Saat-saat berlalu, aku semakin bisa melihat dengan jelas dan terutama lagi tulangku mulai kuat. Perlahan berjalan, tak ada kesulitan berarti karena semua tubuhku terasa begitu siap melakukannya. Namun tak gampang untuk memanjat seperti yang dapat dilakukan ibu dan ayah.
"Tunggulah, nanti kau tak hanya akan bisa memanjat namun terbang.." kata ibu
Terbang, satu kata baru yang demikian menghantuiku dalam beberapa waktu ke depan. Akupun makin bersemangat sebelum akhirnya benar-benar bisa memanjat, menuju lubang putih menyala itu yang seakan sanggup menelan apa saja di dalamnya.

Luas sekali!! Aku tertegun ketika akhirnya berhasil kupanjat lubang putih itu. Di depanku terlihat tak hanya cahaya menyilaukan yang lama-lama terbiasa dalam mata, namun juga berbagai benda, termasuk ayah dan ibu yang segera menyambut dengan sebuah nyanyian:

Betapa kau ingin tahu tentang kebebasan
Betapa kau mau sebuah kemerdekaan
Namun berapa kau punya untuk sebuah kebebasan
Berapa yang kau bisa demi membayarnya

Dunia bukanlah semesta
Tak ada tempat yang leluasa
Rentangkan tanganmu, peluk kawanmu
Kebersamaan dalam sayang, di situlah kebebasan


Ayah dan ibu nampak tak begitu besar lagi, namun lihat betapa menakjubkan mereka, melompat dan dalam sekali gerakan sanggup mencapai begitu jauh.
"Kau mau bisa terbang, nak?" teriak ayah
"Tentu!!"
"Ikuti aku, lompatlah keluar sini.." sahut ibu dari atas dahan yang menggantung.
"Tolong aku!!" teriakku saat sayap kecil ini ternyata sama sekali tak berfungsi seperti yang dipunya ayah dan ibu. Wajahku terjerembab dalam butiran-butiran gabah, makanan yang kulitnya lengket di sekujur badanku. Ayah dan ibu tertawa saja.
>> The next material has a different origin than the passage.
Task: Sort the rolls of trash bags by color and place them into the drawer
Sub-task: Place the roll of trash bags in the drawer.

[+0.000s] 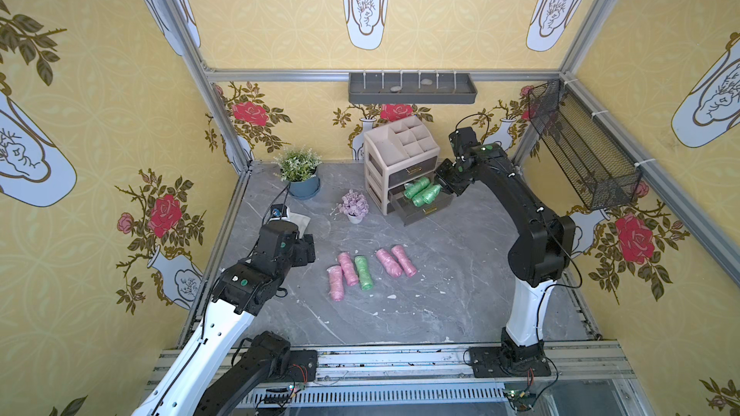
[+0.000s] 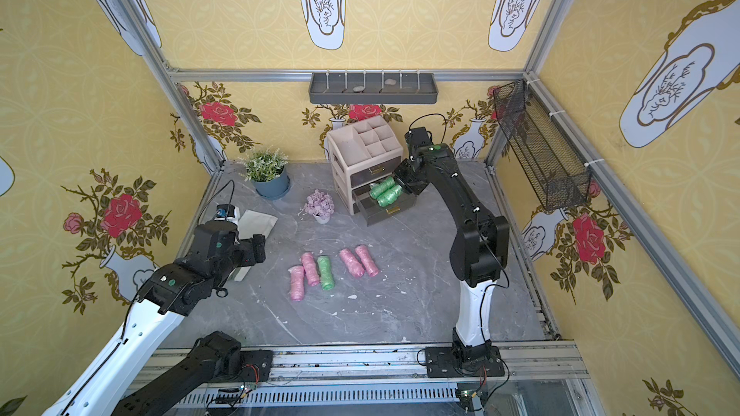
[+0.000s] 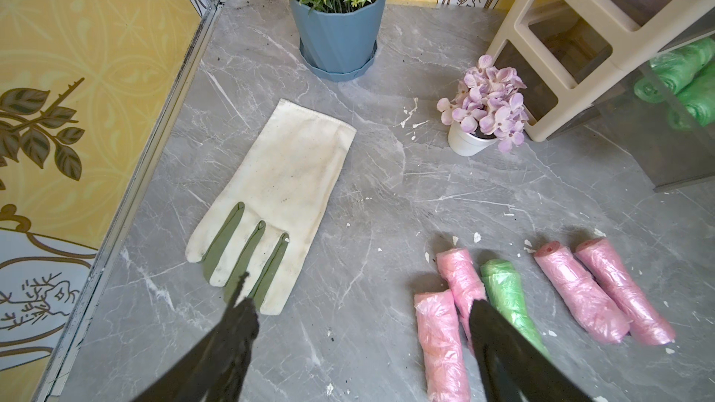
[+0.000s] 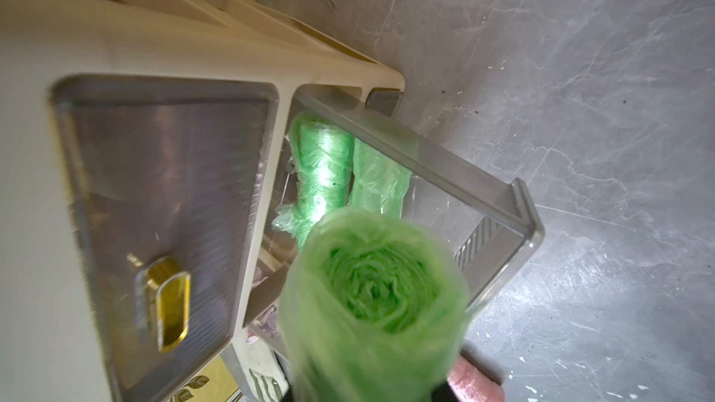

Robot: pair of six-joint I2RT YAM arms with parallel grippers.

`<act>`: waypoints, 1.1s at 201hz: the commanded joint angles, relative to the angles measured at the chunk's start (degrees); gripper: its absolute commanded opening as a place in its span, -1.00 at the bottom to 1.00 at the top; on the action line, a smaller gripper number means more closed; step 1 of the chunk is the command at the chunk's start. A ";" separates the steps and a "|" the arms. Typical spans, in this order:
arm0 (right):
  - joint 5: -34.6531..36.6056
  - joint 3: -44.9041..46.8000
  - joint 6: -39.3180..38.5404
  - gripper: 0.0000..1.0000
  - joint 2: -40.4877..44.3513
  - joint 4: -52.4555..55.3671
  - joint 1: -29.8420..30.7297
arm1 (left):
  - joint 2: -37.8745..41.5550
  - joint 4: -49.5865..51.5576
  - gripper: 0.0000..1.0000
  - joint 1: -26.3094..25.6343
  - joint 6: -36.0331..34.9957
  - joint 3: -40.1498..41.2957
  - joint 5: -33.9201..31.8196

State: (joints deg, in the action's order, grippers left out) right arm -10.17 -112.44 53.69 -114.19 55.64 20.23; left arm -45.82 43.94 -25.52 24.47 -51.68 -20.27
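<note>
Several pink rolls of trash bags (image 1: pixel 388 262) and one green roll (image 1: pixel 363 272) lie side by side mid-table, also seen in the left wrist view as pink rolls (image 3: pixel 580 295) and a green roll (image 3: pixel 503 291). The beige cabinet's open drawer (image 1: pixel 422 214) holds two green rolls (image 4: pixel 325 164). My right gripper (image 1: pixel 442 190) hangs over that drawer, shut on a third green roll (image 4: pixel 371 303), which hides its jaws in the right wrist view. My left gripper (image 1: pixel 308 250) hovers open and empty left of the rolls on the table, its fingers (image 3: pixel 236 326) spread wide over bare table.
A cream and green glove (image 3: pixel 286 187) lies flat by the left wall. A blue pot with greenery (image 1: pixel 304 186) and a small lilac flower bunch in a white pot (image 1: pixel 354 206) stand at the back. The cabinet (image 1: pixel 400 146) stands against the back wall.
</note>
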 commanded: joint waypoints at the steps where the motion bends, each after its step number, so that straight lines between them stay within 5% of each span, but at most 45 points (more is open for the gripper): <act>1: -0.42 -0.84 -1.35 -0.47 -1.14 1.00 -0.05 | -0.06 -0.85 0.74 0.03 -0.30 0.31 0.65; 221: -0.50 -2.42 -3.04 -0.19 -6.49 2.98 0.16 | 0.12 -0.72 0.74 0.21 -0.37 0.44 0.44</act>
State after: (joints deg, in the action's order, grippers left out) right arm -10.22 -114.04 51.13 -120.29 57.32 20.38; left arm -45.80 43.97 -25.41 24.45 -51.68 -19.86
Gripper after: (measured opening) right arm 0.395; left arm 0.872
Di antara gabah, dahan kayu, air, kotak tempat lahirku, aku mendapati bahwa kami sama sekali tak sendiri. Secara berkala saja, ia datang. Begitu besar dan sesungguhnya juga menakutkan, namun ia lah yang memberi kami gabah dan air. Meski begitu kami sama sekali tetap tak pernah menyukainya. Ayah dan ibu selalu memperingatkan aku untuk tidak dekat-dekat dengannya. Sayapnya yang panjang, tebal dan begitu jelek hingga nampaknya tak mampu membuat ia terbang (memang kami tak pernah melihat dia terbang) selalu direntangkan, dan sayapnya itulah yang paling berbahaya buat kami. Ibu pernah bercerita tentang bagaimana sayap itu berubah seperti seekor ular yang menangkap, meremukkan dan menelan salah satu saudara ibu. Sementara ayah selalu mengingatkan pengalamannya waktu ia melihat sendiri kekuatan sayap tersebut, yang sekali kibas sanggup membuat dunia bergoncang.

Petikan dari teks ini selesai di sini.